▸ Exercise details: Return nothing but the lines from the one with "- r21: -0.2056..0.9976" through the one with "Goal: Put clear" in the data below, word for word and without pictures.

#####

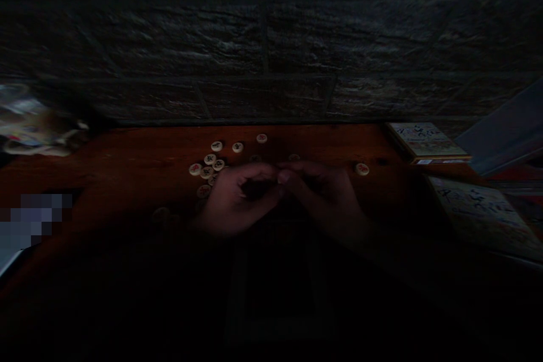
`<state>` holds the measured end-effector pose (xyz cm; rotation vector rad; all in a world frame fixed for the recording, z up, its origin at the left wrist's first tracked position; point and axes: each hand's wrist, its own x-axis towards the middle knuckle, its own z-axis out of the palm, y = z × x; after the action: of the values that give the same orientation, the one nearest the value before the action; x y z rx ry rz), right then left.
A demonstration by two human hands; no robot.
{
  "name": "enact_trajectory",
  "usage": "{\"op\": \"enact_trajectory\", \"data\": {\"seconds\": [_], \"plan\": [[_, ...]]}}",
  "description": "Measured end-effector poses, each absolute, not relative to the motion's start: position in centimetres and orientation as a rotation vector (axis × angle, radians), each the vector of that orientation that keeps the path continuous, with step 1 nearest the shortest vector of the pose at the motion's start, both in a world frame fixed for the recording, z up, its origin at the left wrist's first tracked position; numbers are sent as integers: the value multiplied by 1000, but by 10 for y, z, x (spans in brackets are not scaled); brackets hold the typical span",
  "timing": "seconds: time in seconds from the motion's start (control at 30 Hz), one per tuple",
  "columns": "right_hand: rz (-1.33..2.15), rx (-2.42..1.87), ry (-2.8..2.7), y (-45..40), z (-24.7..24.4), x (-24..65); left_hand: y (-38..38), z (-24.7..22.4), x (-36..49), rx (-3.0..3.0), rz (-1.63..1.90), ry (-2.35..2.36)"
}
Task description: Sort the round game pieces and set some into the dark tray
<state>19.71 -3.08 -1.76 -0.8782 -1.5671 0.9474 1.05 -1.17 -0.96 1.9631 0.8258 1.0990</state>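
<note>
My left hand and my right hand meet over the wooden table, thumbs and fingers curled in and the fingertips touching. Both are closed in a pinch; whatever is between the tips, if anything, is hidden in the dimness. Close to my left hand lies a loose cluster of round Chinese chess pieces with black or red characters, some partly covered by the hand. Behind the fingers rests a dim piece. A red-marked piece is by itself to the right of my right hand.
Two flat printed boxes, one at the back and one nearer, lie on the right. A dark stone wall borders the table's far edge. At the left are a transparent bag and a pixelated pale object. The foreground is very dark.
</note>
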Motion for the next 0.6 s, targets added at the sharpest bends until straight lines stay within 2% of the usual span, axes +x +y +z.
{"op": "enact_trajectory", "data": {"seconds": [0.6], "plan": [[950, -904, -1584, -32, -15, 198, -11, -7, 13, 1868, 1109, 832]]}}
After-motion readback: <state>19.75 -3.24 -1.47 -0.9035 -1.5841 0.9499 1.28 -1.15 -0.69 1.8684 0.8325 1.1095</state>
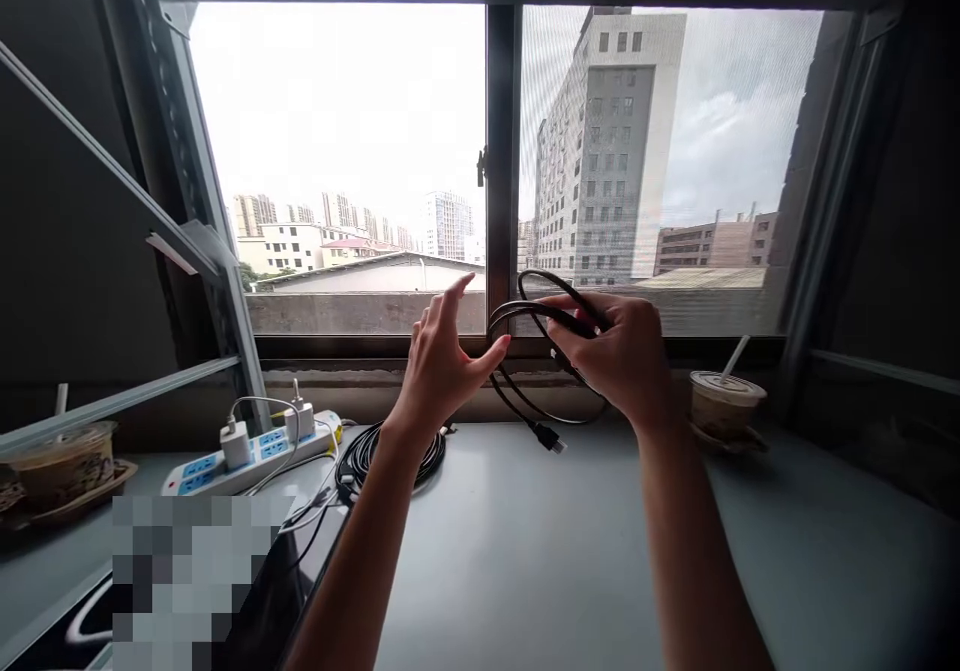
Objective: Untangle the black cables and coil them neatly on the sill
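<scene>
My right hand (624, 356) is closed around a looped black cable (559, 296), held up in front of the window. The cable's loops hang below my hand and its plug end (550, 438) dangles just above the grey table (540, 551). My left hand (442, 361) is raised beside the loops with its fingers spread; its thumb touches or nearly touches the cable, and it grips nothing. A second coiled black cable (364, 451) lies flat on the table, partly hidden behind my left forearm.
A white power strip (259, 451) with chargers and white leads sits at the left. A lidded drink cup with a straw (724, 401) stands on the sill at the right, another cup (64, 461) at far left. A metal shelf frame (217, 251) rises on the left.
</scene>
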Available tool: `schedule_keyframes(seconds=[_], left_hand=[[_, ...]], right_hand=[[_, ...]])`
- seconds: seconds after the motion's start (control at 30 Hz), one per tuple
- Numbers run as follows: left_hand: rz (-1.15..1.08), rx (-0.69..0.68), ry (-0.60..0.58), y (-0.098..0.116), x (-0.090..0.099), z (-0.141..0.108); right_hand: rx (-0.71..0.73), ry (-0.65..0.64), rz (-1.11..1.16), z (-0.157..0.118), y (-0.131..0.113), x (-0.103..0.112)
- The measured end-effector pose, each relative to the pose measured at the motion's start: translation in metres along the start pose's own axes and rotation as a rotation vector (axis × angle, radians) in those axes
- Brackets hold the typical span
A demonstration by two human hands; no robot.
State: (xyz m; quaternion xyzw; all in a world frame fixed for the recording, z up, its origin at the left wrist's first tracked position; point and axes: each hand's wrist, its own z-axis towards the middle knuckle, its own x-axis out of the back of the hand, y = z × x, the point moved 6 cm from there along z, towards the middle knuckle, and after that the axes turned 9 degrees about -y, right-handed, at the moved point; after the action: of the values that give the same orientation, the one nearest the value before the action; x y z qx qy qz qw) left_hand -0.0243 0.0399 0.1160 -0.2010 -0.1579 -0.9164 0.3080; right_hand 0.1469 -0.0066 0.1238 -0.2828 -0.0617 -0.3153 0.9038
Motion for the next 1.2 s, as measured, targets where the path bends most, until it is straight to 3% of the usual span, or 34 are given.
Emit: schedule_keyframes(seconds=[0.1,0.23,0.37,0.53,0.67,0.87,1.07,1.2], left_hand=[[-0.17,0.053,0.055,-0.014,-0.009,0.0],[-0.592,0.266,0.177,-0.031,-0.012,-0.003],[-0.889,0.428,0.308,-0.03,-0.003,-0.009],[-1.002,0.427,0.331,-0.011,0.007,-0.009],[-0.968,0.419,0.216,-0.007,-0.001,-0.007],[-0.781,0.626,-0.172,-0.032,-0.041,-0.013],[-0.81,0.666,-0.404,-0.029,-0.06,-0.021],[-0.971,0.605,-0.394,-0.013,-0.061,-0.02]], right_hand=[[0.079,0.02,0.132,-0.005,-0.013,0.001],[0.102,0.063,0.254,-0.007,-0.018,-0.005],[-0.043,0.022,0.22,0.0,0.001,-0.023],[-0.213,0.011,0.42,0.004,0.019,-0.028],[-0.303,-0.048,0.684,0.001,0.02,-0.019],[-0.465,-0.345,0.964,-0.005,0.005,-0.016],[-0.386,-0.32,0.955,-0.007,-0.012,-0.009],[-0.338,-0.251,0.831,-0.014,-0.02,-0.006]])
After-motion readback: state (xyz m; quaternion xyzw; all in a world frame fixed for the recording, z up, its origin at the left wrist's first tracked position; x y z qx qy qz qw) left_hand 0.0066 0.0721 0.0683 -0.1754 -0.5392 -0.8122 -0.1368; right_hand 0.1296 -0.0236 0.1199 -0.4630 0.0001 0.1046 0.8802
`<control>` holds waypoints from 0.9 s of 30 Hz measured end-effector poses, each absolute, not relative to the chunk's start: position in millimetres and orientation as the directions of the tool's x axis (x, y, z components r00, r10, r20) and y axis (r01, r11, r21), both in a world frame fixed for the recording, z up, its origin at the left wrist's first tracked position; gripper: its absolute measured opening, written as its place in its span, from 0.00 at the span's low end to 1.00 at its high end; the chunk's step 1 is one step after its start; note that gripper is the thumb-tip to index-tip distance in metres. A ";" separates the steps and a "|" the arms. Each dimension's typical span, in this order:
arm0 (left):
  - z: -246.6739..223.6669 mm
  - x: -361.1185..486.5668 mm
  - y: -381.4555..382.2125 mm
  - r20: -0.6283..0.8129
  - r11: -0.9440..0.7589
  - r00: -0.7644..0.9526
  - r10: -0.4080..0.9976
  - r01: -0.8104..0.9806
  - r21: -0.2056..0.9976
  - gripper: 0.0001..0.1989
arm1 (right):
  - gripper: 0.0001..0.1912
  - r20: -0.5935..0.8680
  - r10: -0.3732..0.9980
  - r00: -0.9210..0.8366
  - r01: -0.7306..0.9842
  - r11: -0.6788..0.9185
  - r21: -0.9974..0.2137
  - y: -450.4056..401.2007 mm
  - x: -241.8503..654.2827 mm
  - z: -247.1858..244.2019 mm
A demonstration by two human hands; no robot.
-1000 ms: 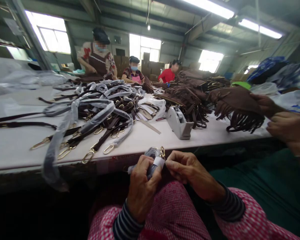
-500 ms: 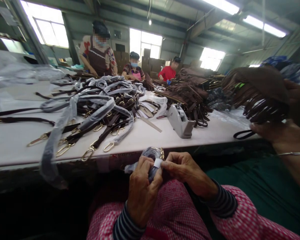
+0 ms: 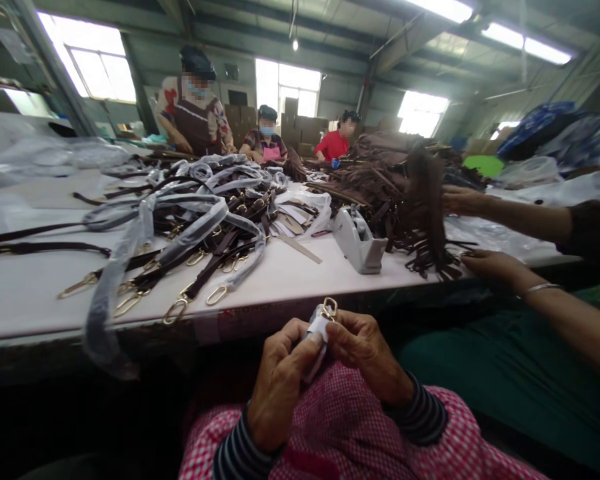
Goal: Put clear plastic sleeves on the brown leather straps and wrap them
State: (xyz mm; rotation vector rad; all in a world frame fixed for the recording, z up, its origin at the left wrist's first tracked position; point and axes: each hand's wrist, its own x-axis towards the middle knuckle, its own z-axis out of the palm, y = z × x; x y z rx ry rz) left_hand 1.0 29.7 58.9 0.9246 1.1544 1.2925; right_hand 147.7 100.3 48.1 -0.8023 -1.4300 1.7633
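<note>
- Over the checked lap (image 3: 350, 413), just short of the table (image 3: 293, 283) edge, the plastic-wrapped bundle (image 3: 314, 371) is held between both hands.
- By the left hand (image 3: 279, 377) the bundle is gripped from its side, with the thumb laid against the white band (image 3: 319, 325); pressure there should be firm enough to stop slipping, but not so hard that the band is creased.
- By the right hand (image 3: 373, 352) the bundle is gripped too, at the band's other edge; whether a loose end of the band is pinched cannot be told, as the fingertips are partly hidden.
- The band is best drawn snug and square, with its edges lined up and no plastic bunched beneath.
- The gold-coloured clasp (image 3: 329, 309) stands out above the band and should be left free, since paper-like material could be torn by the metal.
- Elbow room is best minded, as a co-worker's hand (image 3: 495, 267) is reached in beyond the tape dispenser (image 3: 360, 243), near the fringed piece (image 3: 424, 213).
</note>
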 end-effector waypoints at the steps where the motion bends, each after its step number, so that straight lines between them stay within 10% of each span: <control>1: 57.1 1.9 29.8 -0.128 0.107 -0.062 0.990 -0.269 0.957 0.19 | 0.23 -0.022 0.841 -0.540 -0.182 -0.143 -0.973 98.8 146.0 42.7; 10: 55.8 3.7 24.7 -0.142 0.107 -0.069 0.987 -0.367 0.924 0.19 | 0.25 -0.053 0.930 -0.365 -0.195 -0.132 -0.972 82.5 138.5 9.3; 14: 57.5 -0.4 24.8 -0.167 0.141 -0.104 0.981 -0.222 0.965 0.20 | 0.14 0.272 0.936 -0.225 0.109 0.301 -0.947 79.9 161.6 23.6; 17: 57.0 -2.7 25.6 -0.164 0.152 -0.089 0.982 -0.127 0.980 0.20 | 0.06 0.660 0.652 -0.372 0.293 0.758 -0.583 82.0 174.8 45.7; 21: 49.9 -5.8 25.1 -0.066 0.066 -0.003 0.998 -0.062 0.996 0.19 | 0.17 0.702 0.216 -0.679 0.257 0.965 -0.049 85.0 176.8 65.4; 27: 19.2 -9.2 8.8 0.058 -0.041 -0.081 0.995 0.195 0.980 0.20 | 0.17 0.665 0.119 -0.737 0.283 0.948 0.144 82.0 173.3 61.0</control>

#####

▸ Exercise answer:
  - r21: -0.2056..0.9976
  - gripper: 0.0001..0.1989
arm1 (right):
  - gripper: 0.0001..0.1912
  - r20: -0.5935..0.8680
  - r10: -0.3732..0.9980
  - r00: -0.9210..0.8366
  - r01: -0.7306..0.9842
  - r11: -0.6788..0.9185
  - r21: -0.9974..0.2137
  - y: -450.4056..401.2007 mm
  - x: -241.8503..654.2827 mm
  - z: -247.1858..244.2019 mm
A demonstration by two human hands; no robot.
-1000 ms: 
-500 ms: 
+0 ms: 
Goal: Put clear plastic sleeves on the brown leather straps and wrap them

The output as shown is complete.